Collected data entries:

□ □ □

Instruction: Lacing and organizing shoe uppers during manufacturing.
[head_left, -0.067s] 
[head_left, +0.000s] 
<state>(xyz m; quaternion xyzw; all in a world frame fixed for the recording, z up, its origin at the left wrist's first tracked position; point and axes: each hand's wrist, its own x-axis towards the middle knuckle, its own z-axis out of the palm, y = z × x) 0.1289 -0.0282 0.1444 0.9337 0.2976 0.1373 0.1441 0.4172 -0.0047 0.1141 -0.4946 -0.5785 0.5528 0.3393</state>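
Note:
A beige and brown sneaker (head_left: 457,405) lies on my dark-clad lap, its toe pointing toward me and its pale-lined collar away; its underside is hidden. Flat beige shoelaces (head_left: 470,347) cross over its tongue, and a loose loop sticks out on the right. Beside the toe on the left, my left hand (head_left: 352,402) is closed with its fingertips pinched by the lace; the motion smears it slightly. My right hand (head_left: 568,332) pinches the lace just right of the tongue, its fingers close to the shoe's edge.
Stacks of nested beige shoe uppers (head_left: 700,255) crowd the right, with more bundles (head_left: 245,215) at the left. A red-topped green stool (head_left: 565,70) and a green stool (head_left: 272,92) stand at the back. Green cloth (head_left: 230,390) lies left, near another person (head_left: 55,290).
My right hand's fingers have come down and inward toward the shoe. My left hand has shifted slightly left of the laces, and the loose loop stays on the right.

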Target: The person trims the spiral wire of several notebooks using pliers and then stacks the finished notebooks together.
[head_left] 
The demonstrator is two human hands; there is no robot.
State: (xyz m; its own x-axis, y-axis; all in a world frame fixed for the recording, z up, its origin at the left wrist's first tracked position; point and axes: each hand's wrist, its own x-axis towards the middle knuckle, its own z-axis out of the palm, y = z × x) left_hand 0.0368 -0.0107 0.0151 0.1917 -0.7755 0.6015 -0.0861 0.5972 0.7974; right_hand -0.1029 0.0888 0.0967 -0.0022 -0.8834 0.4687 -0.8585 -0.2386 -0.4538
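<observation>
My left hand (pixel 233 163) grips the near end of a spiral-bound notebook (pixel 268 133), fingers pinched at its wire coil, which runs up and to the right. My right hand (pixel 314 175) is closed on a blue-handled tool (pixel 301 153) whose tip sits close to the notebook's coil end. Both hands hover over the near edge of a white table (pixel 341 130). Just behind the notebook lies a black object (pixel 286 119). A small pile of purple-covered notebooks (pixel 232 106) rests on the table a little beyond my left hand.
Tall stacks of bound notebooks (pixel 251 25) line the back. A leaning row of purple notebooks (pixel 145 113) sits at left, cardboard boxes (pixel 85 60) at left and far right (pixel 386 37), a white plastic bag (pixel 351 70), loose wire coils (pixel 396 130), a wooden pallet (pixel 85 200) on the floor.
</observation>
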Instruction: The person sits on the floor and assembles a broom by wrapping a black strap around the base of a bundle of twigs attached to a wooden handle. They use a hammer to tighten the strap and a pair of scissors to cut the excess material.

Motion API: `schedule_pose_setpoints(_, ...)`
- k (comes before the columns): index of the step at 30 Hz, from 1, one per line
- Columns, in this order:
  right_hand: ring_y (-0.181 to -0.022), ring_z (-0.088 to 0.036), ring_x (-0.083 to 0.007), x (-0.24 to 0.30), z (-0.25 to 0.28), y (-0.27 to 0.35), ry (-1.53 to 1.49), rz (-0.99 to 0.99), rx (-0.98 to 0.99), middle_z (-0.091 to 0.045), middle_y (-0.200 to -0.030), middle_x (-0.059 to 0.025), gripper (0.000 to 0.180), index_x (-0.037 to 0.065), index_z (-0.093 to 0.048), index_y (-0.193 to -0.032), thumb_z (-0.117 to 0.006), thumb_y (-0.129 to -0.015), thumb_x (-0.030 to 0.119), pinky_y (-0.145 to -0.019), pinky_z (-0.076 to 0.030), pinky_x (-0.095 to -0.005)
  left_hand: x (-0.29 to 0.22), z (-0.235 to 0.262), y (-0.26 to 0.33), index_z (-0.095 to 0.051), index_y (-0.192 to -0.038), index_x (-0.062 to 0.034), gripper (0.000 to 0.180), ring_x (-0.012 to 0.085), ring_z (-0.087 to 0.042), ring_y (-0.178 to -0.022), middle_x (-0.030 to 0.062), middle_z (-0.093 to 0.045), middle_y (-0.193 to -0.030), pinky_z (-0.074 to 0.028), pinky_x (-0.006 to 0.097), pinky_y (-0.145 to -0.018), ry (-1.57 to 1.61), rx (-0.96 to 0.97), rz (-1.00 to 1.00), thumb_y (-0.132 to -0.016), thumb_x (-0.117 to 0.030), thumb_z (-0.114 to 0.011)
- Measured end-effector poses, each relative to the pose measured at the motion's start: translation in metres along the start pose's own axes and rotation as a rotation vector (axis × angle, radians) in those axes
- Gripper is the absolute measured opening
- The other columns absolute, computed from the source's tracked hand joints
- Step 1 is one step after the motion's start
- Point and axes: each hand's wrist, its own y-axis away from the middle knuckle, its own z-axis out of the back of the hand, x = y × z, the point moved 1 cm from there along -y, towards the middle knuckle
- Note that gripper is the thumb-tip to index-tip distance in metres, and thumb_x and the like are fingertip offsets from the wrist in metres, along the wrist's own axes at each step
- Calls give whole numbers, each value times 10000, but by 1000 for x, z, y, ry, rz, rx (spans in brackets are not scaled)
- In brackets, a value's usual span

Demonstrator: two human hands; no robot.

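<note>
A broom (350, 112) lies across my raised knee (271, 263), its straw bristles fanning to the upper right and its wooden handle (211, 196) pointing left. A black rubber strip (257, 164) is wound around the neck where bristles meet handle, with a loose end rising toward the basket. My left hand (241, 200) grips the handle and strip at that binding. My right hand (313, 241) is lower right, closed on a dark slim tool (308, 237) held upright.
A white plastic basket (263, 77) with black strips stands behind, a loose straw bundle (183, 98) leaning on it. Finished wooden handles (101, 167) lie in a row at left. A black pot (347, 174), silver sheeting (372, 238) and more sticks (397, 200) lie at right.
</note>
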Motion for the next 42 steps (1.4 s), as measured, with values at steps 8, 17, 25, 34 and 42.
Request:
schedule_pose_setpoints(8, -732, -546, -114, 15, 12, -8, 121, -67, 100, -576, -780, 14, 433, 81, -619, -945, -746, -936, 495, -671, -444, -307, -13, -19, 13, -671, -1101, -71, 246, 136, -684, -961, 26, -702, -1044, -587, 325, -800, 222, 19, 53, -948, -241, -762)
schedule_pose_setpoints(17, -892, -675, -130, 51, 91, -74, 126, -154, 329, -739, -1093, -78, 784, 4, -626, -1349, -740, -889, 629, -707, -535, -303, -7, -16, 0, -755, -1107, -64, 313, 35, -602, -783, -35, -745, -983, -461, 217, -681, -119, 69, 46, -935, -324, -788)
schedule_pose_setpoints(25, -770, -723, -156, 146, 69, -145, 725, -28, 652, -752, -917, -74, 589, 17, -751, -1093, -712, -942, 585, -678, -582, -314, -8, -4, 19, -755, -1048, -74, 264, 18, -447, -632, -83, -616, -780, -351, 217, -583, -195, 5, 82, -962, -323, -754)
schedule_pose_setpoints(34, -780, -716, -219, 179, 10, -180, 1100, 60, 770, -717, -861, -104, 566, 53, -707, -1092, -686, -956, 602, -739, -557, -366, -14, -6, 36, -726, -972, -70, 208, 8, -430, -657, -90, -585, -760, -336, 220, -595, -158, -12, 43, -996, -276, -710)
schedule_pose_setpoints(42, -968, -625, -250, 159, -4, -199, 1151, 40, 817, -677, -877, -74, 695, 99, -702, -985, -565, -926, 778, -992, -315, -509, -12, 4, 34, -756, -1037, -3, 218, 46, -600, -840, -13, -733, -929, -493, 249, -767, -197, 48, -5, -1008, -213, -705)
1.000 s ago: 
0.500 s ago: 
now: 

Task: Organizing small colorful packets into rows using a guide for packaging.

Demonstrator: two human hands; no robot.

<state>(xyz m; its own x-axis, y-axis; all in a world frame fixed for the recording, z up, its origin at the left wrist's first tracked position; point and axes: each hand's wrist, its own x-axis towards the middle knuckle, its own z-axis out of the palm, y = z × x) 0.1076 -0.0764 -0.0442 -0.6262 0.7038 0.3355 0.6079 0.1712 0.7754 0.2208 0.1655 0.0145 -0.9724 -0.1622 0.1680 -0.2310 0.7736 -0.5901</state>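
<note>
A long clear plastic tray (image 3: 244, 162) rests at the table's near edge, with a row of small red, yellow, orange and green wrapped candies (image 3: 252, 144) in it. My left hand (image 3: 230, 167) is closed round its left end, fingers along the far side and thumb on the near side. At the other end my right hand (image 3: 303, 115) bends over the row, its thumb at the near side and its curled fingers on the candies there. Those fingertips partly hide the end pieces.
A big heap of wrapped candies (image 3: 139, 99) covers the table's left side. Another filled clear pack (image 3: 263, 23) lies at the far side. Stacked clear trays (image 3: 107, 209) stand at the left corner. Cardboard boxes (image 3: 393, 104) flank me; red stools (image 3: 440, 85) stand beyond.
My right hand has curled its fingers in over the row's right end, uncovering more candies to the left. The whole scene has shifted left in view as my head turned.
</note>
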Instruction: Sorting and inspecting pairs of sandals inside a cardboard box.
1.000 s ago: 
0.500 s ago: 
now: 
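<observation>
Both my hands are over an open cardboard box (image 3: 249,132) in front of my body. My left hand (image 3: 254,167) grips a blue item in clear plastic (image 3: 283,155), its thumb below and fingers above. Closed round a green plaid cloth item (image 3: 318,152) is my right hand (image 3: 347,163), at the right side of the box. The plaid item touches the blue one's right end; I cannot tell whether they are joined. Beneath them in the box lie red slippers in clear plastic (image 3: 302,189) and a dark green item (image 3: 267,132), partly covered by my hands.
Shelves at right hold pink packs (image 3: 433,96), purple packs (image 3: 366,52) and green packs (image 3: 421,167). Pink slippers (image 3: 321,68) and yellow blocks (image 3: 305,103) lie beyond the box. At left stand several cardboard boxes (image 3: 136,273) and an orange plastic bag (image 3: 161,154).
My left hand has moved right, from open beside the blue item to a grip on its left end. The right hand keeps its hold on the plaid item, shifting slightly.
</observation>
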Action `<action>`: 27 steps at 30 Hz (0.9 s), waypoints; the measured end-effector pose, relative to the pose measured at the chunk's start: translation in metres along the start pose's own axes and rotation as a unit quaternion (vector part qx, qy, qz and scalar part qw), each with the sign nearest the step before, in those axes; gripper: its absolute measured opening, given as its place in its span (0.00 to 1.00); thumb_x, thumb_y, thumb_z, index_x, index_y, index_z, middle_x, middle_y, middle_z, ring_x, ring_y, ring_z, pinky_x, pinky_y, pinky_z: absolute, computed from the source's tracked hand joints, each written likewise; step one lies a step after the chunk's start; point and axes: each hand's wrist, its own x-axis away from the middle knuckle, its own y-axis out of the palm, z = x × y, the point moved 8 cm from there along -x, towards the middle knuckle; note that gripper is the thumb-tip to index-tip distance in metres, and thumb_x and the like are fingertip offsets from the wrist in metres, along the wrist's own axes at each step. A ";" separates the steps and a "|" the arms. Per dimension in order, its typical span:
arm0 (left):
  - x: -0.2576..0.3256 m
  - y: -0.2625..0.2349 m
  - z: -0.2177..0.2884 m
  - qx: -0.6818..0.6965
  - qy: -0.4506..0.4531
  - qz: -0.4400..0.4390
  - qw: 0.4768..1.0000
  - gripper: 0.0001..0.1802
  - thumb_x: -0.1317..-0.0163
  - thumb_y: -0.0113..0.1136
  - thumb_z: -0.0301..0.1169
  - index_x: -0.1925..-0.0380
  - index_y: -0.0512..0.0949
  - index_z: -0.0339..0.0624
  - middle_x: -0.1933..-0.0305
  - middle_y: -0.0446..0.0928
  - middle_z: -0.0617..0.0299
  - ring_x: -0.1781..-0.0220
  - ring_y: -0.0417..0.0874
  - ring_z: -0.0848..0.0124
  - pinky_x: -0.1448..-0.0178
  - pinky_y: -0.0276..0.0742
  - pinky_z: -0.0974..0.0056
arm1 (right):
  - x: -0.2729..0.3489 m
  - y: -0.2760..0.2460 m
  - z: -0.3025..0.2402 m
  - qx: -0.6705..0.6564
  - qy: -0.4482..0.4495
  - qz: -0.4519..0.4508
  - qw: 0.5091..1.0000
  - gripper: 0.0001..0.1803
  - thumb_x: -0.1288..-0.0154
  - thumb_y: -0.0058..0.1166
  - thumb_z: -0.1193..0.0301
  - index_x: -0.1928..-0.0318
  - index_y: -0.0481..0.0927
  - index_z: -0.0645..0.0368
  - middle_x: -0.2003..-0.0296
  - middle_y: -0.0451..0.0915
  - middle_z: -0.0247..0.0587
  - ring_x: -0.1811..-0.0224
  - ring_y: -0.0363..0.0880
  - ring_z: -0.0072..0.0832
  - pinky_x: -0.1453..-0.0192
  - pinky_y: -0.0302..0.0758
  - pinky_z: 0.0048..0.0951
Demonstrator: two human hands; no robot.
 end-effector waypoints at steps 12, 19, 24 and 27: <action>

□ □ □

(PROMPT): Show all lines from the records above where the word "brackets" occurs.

(ANSWER SPACE):
- Calls give whole numbers, each value times 10000, but by 1000 for x, z, y, ry, rz, rx (spans in brackets are not scaled)
- In brackets, a value's usual span

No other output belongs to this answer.